それが悪あがきでない事に、彼女はもう少し早く気づくべきだった。身体中に痺れが走り、足元がふらついてからでは遅すぎる。
「うぐッ……な、何故……!?雷への耐性は上げている筈……なのに!」
「『塩水は電気を通す』、理科の授業で習う事よ!
そして、ちょっとでも雷魔法が通れば、どんどんダメージが蓄積していく!お願い、雷葉!」
『ふるぱわー』
雷葉の声に合わせて電撃の威力が更に増大する。蒼蘭も、食塩水だけで電気耐性を全て帳消しに出来るとは思っていない。だが少しでも雷魔法が通用する様になれば、徐々に魔法が上手く扱えなくなり、耐性を上げる事も不可能になる筈だと予想したのだ。
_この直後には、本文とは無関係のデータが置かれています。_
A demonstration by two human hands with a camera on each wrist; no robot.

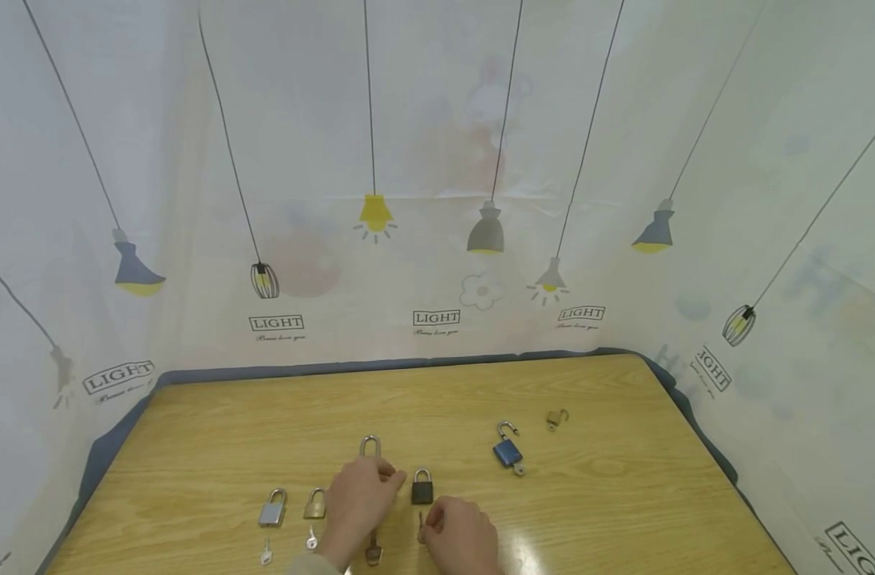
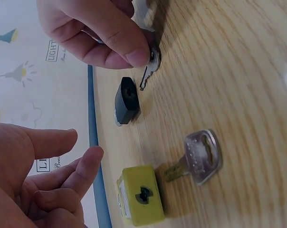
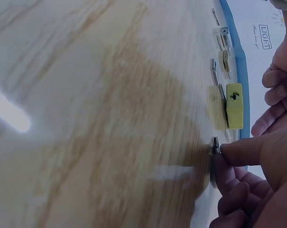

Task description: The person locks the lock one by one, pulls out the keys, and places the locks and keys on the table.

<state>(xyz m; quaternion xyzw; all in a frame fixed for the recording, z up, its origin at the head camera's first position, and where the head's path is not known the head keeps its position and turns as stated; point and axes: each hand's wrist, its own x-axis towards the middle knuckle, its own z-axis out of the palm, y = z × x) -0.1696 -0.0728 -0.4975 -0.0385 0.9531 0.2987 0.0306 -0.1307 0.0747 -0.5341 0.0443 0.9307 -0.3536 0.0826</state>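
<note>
My right hand (image 1: 462, 535) pinches a small silver key (image 2: 152, 66) between thumb and fingertips, at the table surface. Just beyond that key stands the black padlock (image 1: 422, 489) with its shackle closed; in the left wrist view its keyhole faces my side. My left hand (image 1: 362, 495) hovers to the left, thumb and forefinger apart, holding nothing. Under it is a yellow padlock (image 2: 142, 195), whose body is hidden by the hand in the head view while its long shackle (image 1: 370, 444) shows. A larger key (image 2: 198, 159) lies before the yellow padlock.
On the left lie a silver padlock (image 1: 271, 511) and a brass padlock (image 1: 314, 505), with small keys (image 1: 267, 552) in front of them. Farther right are an opened blue padlock (image 1: 508, 454) and a small opened brass padlock (image 1: 552, 419). A printed curtain (image 1: 437, 263) surrounds the wooden table (image 1: 624, 495).
</note>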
実際、聖女クリスは勢いを増す雷葉の魔法を抑えきれず、そのまま地に伏した。
「クリス!
……あぐッ」
背後で呪術師ノエルが呻き声を発する。
彼女を背を巨大な砂の腕が、うつ伏せの状態で押さえ付けているのだ。
「はぁ……はぁ……。観念しなさい、この悪党共!」
「……『悪党』ですか」
聖女クリスは顔を上げ、アディラをはじめとする魔女達を睨みつけた。
「私達の世界から『勇者』を奪った挙句、女神様をも傷付け、更にはその歴史すら忘れ、日々の研鑽を怠る貴女達の方がどう考えても『悪』でしょうが!!」
息も絶え絶えの状態で、聖女クリスは声を荒げる。
その場に居た学園の魔女達は、皆が怪訝な顔をしている。否、ただ一人、『勇者』の単語に聞き覚えのある蒼蘭だけは、クリスの言葉に考え込んだ。
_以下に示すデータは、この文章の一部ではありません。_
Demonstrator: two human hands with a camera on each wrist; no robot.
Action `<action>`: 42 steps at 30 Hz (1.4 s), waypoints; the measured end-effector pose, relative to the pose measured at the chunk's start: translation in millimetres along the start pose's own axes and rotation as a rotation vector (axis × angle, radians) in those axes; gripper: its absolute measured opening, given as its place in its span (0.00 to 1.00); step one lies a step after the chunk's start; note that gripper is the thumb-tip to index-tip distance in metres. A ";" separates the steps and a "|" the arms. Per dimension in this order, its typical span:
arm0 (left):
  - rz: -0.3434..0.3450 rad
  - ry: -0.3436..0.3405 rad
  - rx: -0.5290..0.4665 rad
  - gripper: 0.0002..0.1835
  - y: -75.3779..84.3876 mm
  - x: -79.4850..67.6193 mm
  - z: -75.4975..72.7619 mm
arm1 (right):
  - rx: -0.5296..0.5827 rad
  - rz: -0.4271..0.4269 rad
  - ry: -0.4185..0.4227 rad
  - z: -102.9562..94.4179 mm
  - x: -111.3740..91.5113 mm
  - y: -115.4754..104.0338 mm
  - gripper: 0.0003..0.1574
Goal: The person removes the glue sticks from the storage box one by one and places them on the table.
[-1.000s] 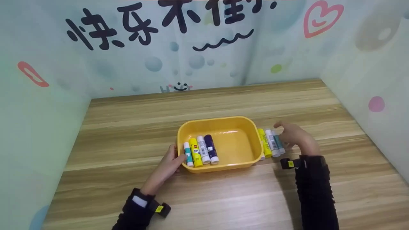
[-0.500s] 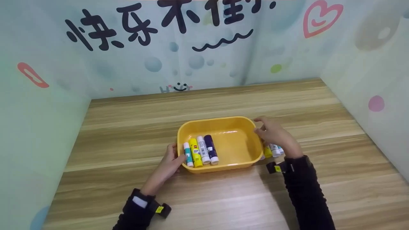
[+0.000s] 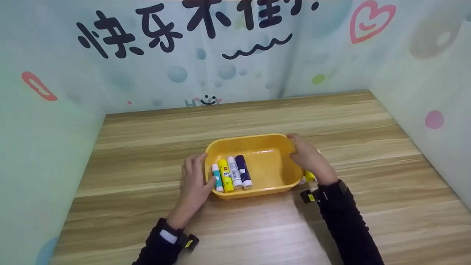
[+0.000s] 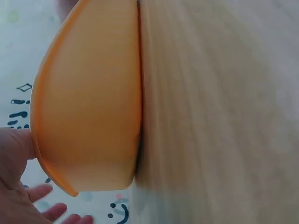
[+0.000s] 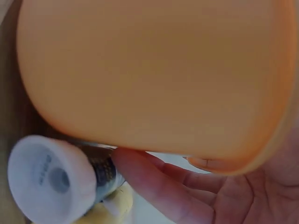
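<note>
A yellow plastic basin (image 3: 272, 165) stands on the table, with a teal, a yellow, a white and a dark purple glue stick (image 3: 243, 172) lying side by side in its left half. My right hand (image 3: 309, 158) grips the basin's right rim, thumb over the inside and fingers against the outer wall. At the left end, my left hand (image 3: 193, 184) has its thumb at the rim. In the left wrist view the fingers (image 4: 55, 212) of that hand are spread and stand off the wall. Beside the basin's right wall lies a yellow glue stick (image 3: 310, 176), mostly hidden by my right hand.
In the right wrist view, a glue stick with a white base (image 5: 56, 182) lies close against the basin's outer wall. The wood-grain table (image 3: 147, 154) is bounded by printed walls (image 3: 243, 81) at the back and both sides.
My right hand has moved left from the outside glue sticks and taken hold of the basin's right rim. My left hand has loosened, its fingers lifting off the wall. The basin has hardly moved.
</note>
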State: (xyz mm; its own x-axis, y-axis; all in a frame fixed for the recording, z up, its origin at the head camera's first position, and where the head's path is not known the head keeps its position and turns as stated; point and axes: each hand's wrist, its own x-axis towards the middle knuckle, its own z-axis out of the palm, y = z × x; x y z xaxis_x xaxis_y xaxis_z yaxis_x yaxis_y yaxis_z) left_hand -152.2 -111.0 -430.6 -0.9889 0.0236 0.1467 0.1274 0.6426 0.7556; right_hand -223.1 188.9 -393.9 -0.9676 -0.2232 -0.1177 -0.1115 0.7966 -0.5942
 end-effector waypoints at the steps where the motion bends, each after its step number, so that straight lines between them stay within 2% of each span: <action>1: 0.044 0.002 0.035 0.30 1.7 -0.1 0.4 | -0.018 0.002 0.005 0.8 0.4 -0.2 0.38; 5: 0.207 -0.071 0.156 0.21 8.0 2.0 1.4 | -0.073 0.006 0.022 5.1 1.8 -0.6 0.39; 9: 0.296 -0.174 0.200 0.19 11.9 7.4 1.3 | -0.074 -0.006 0.034 10.8 3.3 1.5 0.41; 12: 0.306 -0.228 0.206 0.19 15.1 13.0 3.1 | -0.046 -0.010 0.031 15.9 5.0 4.7 0.42; 14: 0.304 -0.252 0.244 0.19 18.2 16.6 6.6 | -0.034 0.003 0.021 18.6 6.1 7.1 0.43; 21: 0.333 -0.275 0.501 0.23 29.0 23.5 24.0 | -0.044 0.020 0.028 21.9 8.0 10.5 0.40; 23: 0.333 -0.299 0.544 0.25 31.6 25.6 28.7 | -0.051 0.021 0.031 22.0 8.1 10.5 0.39; 29: 0.312 -0.438 0.573 0.33 32.5 31.2 37.9 | -0.057 -0.003 0.044 22.7 9.3 8.8 0.38; 32: 0.290 -0.486 0.584 0.35 32.4 32.5 39.4 | -0.038 -0.005 0.046 23.3 10.5 8.5 0.39; 36: 0.287 -0.480 0.573 0.31 34.6 33.0 41.2 | -0.035 0.001 0.045 23.1 11.3 8.8 0.40; 42: 0.353 -0.386 0.553 0.19 36.6 31.9 43.5 | -0.057 0.009 0.043 22.9 10.5 11.0 0.40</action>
State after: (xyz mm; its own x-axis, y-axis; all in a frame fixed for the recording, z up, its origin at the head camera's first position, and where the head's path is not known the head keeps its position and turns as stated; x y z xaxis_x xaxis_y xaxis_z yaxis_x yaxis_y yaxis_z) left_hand -182.4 -53.4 -426.1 -0.8662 0.4996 0.0096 0.4846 0.8352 0.2601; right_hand -229.3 182.4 -419.9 -0.9774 -0.1923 -0.0882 -0.1139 0.8296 -0.5465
(『勇者』……確か博士が言ってたな。異世界人達は、『勇者』を再び召喚する事が目的だって。
……でも、何でだ?魔王でも復活するのか?だとしても、こんな強い異世界人に、勇者なんて必要あるのか?)
考える蒼蘭を他所に、クリスは一度顔を伏せ、大きく息を吐いた。そして余裕を取り戻した表情で、魔女達にある事を告げる。
「とはいえ、貴女達はこれで終わりです。『起動』させるのには数人分の魔力が必要でしたが……間に合った様ですね、フラン」
「ええ、皆のお陰よ。時間稼ぎ、本当にお疲れ様」
声がしたのはショッピングモールの吹き抜け、菊梨花が割った天井のガラス付近だ。
「な、何……あれ?」
駆け寄った蒼蘭は目に飛び込んだ物に驚愕する。それは直径5mは有りそうな、巨大な赤黒い水晶だった。
「まさか、『黒い炎』!?」
「……驚いたわ。まさかラジエル様から賜った魔術道具の事も予知していたなんて……。
でもその様子じゃ、『結局アイテムの起動は阻止できなかった』ってところかしら?」
蒼蘭の頬と背筋を、冷や汗が流れ落ちる。
フランの言った事は事実だ。彼女らにはもう止めようが無い。
そして、蒼蘭の目に映る未来予知……。
あのアイテムは、簡単にいえば巨大な爆弾であり、爆発すればショッピングモールはおろか、周辺の建物すら崩壊する代物だ。漆黒の爆炎が、文字通り全てを焼き尽くす。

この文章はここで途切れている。